広島は前節・湘南戦でリーグ戦12試合ぶりの敗戦を喫した。勝てば2位・神戸との勝点差を『4』に広げられた中、終了間際に勝ち越し点を奪われるショッキングな敗戦となったが、心身のリカバリーはしっかりとできている。
4日後に臨んだAFCチャンピオンズリーグ2グループE第3節・シドニー(オーストラリア)戦では、グループ首位に立つ大きな勝利を奪取。その試合で先制点を奪う活躍を見せた東 俊希はとても良い機会になったと話している。
「リーグとは違う大会でもあったし、外国の選手と戦う機会はなかなかなくて、シドニーは思っている以上にフィジカルも強くてテクニックもあった。そういう相手にゴールを決めて試合に勝てたことと、シドニーの選手のフィジカルを体験できたことはすごく大きかった」 国際大会で勝利できた自信を胸に今節へ臨む広島は、ホームで相手に襲いかかる姿を見せていくに違いない。
対する京都は、前節・鳥栖戦を2-0で制してリーグ戦4試合ぶりの勝点3を手にしたあと、10月27日には天皇杯準決勝・神戸戦に臨んだ。1-2で敗れて決勝進出はならなかったものの、曺 貴裁監督は得たものが少なくなかったことを話している。

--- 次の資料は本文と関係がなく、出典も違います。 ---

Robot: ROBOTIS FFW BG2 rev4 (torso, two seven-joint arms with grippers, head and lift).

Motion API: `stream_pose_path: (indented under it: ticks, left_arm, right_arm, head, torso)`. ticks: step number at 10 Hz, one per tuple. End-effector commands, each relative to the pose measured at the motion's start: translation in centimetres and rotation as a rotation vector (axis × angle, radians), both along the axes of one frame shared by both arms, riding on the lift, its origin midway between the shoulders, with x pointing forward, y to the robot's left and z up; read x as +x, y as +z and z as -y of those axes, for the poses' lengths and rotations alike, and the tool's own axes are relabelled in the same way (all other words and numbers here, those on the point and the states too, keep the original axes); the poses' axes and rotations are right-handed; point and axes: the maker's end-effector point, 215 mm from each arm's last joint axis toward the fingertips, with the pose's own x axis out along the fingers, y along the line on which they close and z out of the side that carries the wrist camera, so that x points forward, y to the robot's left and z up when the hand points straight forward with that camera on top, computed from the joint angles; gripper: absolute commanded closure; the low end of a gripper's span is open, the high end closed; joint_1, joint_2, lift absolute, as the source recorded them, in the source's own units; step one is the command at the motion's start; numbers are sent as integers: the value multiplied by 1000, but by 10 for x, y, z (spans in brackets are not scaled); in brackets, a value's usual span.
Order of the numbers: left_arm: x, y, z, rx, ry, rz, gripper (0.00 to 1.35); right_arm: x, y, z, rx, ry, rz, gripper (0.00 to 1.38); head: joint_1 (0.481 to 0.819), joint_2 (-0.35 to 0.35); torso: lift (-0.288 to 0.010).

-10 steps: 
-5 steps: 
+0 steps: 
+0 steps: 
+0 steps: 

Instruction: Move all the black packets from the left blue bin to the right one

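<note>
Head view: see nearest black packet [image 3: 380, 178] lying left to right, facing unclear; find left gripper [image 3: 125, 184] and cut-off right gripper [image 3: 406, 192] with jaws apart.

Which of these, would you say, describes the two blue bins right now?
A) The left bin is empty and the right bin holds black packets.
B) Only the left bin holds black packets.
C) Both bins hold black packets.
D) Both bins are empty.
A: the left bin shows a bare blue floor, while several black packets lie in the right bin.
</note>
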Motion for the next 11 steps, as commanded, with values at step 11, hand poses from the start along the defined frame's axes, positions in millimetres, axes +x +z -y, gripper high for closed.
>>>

「これだけ決勝に行きたいと思って本気でこの試合に臨んで負けてしまったことの、すべてがネガティブではないと思います。これまでは、こういう舞台に立てなかった選手や、こういう舞台に立っても本当に勝とうという気持ちで臨めなかった選手が若干多いかなという気がしましたが、今日の選手たちはよくやったと思います」 ノエビアスタジアム神戸で敗れた悔しさもリーグ戦の残り5試合につながっていくはずだ。

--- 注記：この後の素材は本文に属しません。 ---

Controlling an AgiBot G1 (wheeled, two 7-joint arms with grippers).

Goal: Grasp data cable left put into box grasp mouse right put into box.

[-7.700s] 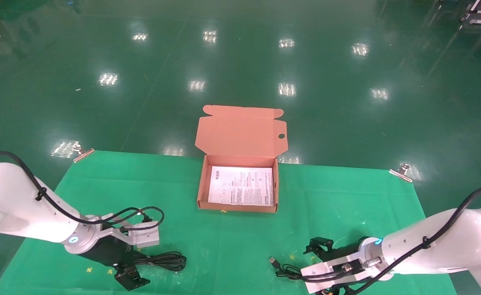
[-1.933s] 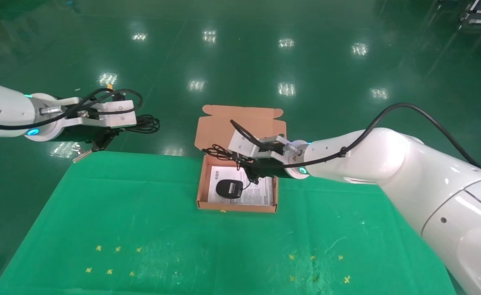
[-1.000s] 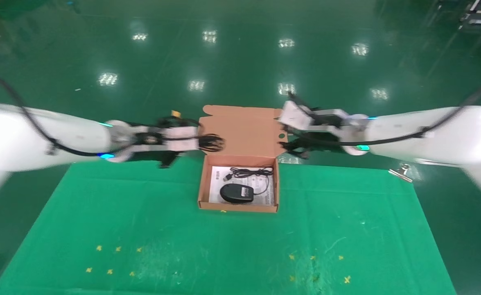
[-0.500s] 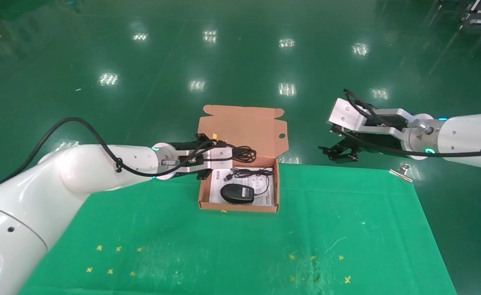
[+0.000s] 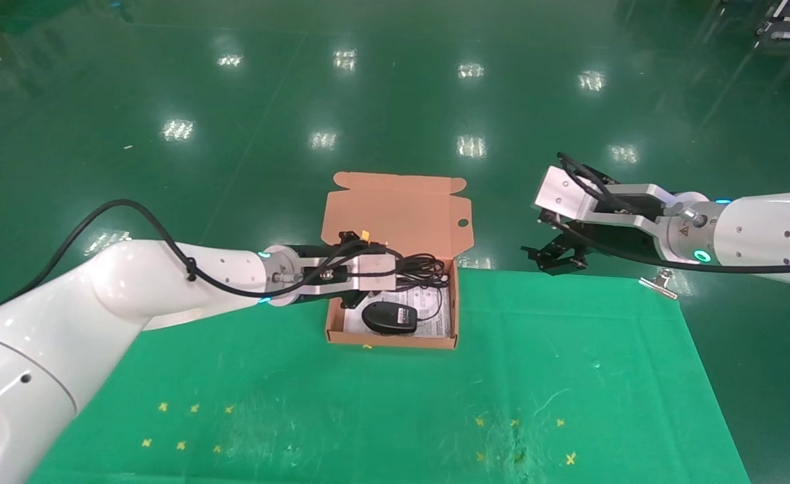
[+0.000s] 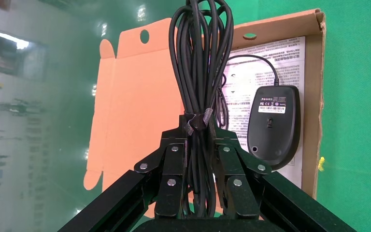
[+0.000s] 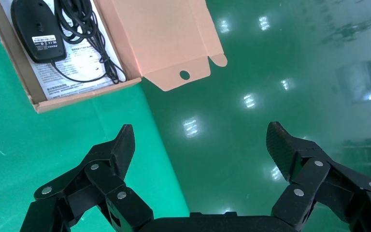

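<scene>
The left claw [image 6: 200, 159], clenched on the data cable [image 6: 202, 63], hangs over the box [image 5: 392, 339]'s far half, bundle's long axis pointing right across it, beyond the mouse [image 5: 388, 317].

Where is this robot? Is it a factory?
Probably a workshop or robot lab: a shiny green floor reflecting ceiling lights, a green cloth clipped over a table, and a cardboard box being packed.

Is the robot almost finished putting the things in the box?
Nearly. The mouse already lies in the box. The left hand is shut on the data cable, holding it over the box; it must let go. The right hand is open and empty, off to the side.
</scene>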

試合の最大のポイントは、夏に加入してチームをランクアップさせた外国籍選手たちの活躍ぶりになるだろう。
広島のトルガイ アルスランはリーグ戦10試合で7得点を挙げる活躍を見せており、ゴンサロ パシエンシアは同4試合で2得点を奪っている。非凡な得点力などを見せてチームに勢いをもたらしている彼らは、プライベートでも仲が良く、お互いを信頼し合えているところも活躍できている理由だろう。

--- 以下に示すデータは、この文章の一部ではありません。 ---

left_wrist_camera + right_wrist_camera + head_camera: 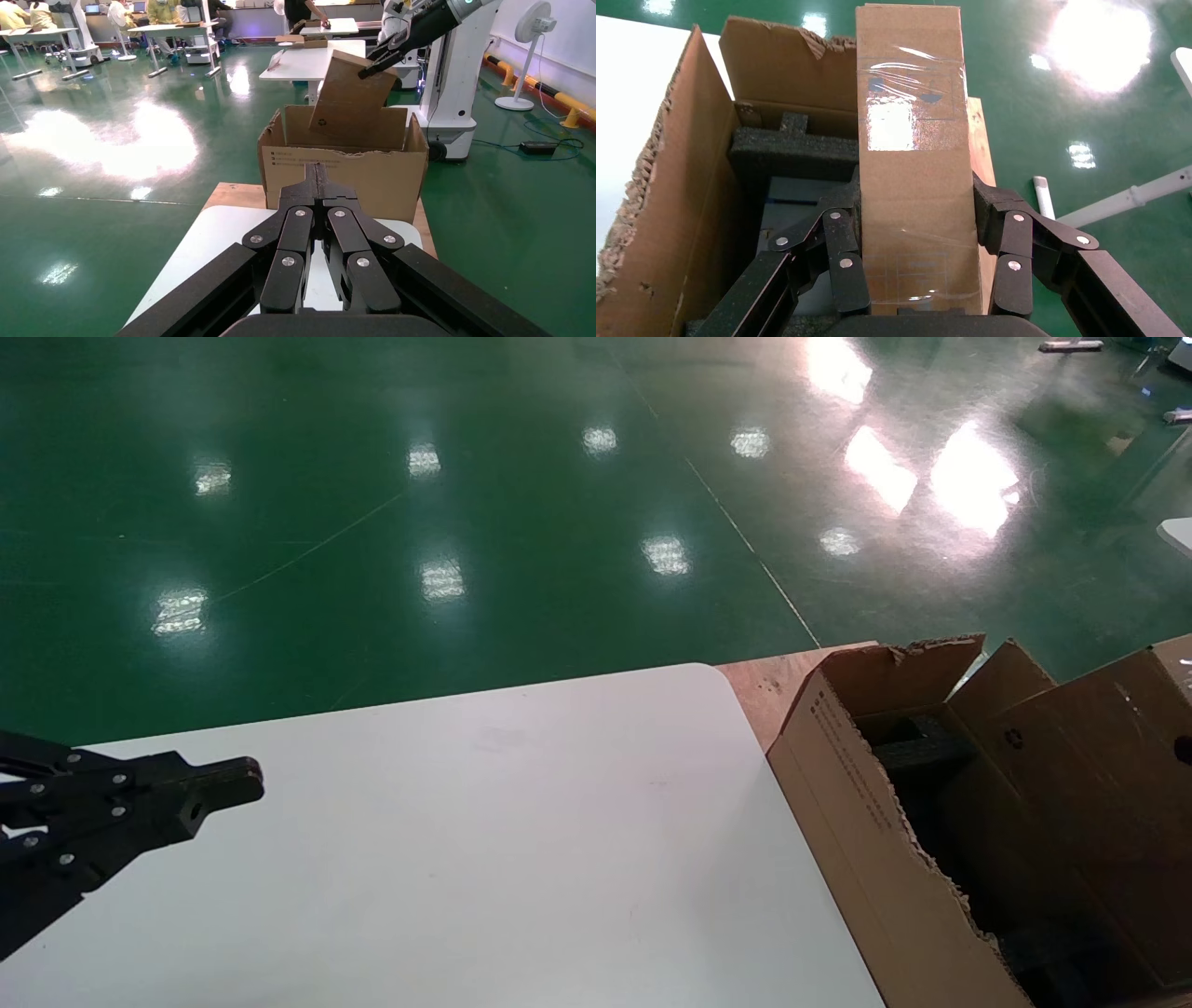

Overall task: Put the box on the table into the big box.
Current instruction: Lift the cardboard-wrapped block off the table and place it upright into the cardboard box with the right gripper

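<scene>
Green shop floor; white table (484, 840). Right gripper (919, 281) clamped on the box (916, 161), held tilted above the big box (673, 196), long axis running out from the claw, foam directly beneath. Left gripper (320, 184) fingers together, parked over table.

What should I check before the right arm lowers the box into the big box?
1. Grip: right end effector is shut on the box, fingers on both sides. Ok.
2. Position: box hangs tilted above the big box, over its opening. Ok.
3. Space inside: black foam lies in the big box beside the box; whether the gap below is free, cannot tell.
4. Torn edge near the descent path: clearance cannot tell.
5. Left end effector is shut, holds nothing, over the table, away from the big box. Ok.
</scene>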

ゴンサロ パシエンシアは「トルガイはすごく良い友人ですし、彼はこれまでたくさんの経験をしてきていて、こういう時期には本当に強い。自分も彼と一緒にプレーしたいから、しっかり練習に取り組んでチャンスをつかみたい」と話している。
京都のストライカー・ラファエル エリアスもリーグ戦11試合で10得点と非凡な決定力を示している。
外国籍アタッカーたちがフィニッシュを放つ局面が勝敗を大きく左右することは間違いないが、ミヒャエル スキッベ監督のスタンスはいつもと変わらない。
「大事なのは自分たちのサッカーをやること。最終的に相手よりも1点多く取っていれば勝つことができる。魅力的で良いサッカーをやれば勝つ可能性はどんどん広がっていくので、そういうサッカーをやりたい」 広島と京都がぶつかる90分間は、とてもエキサイティングな時間になるに違いない。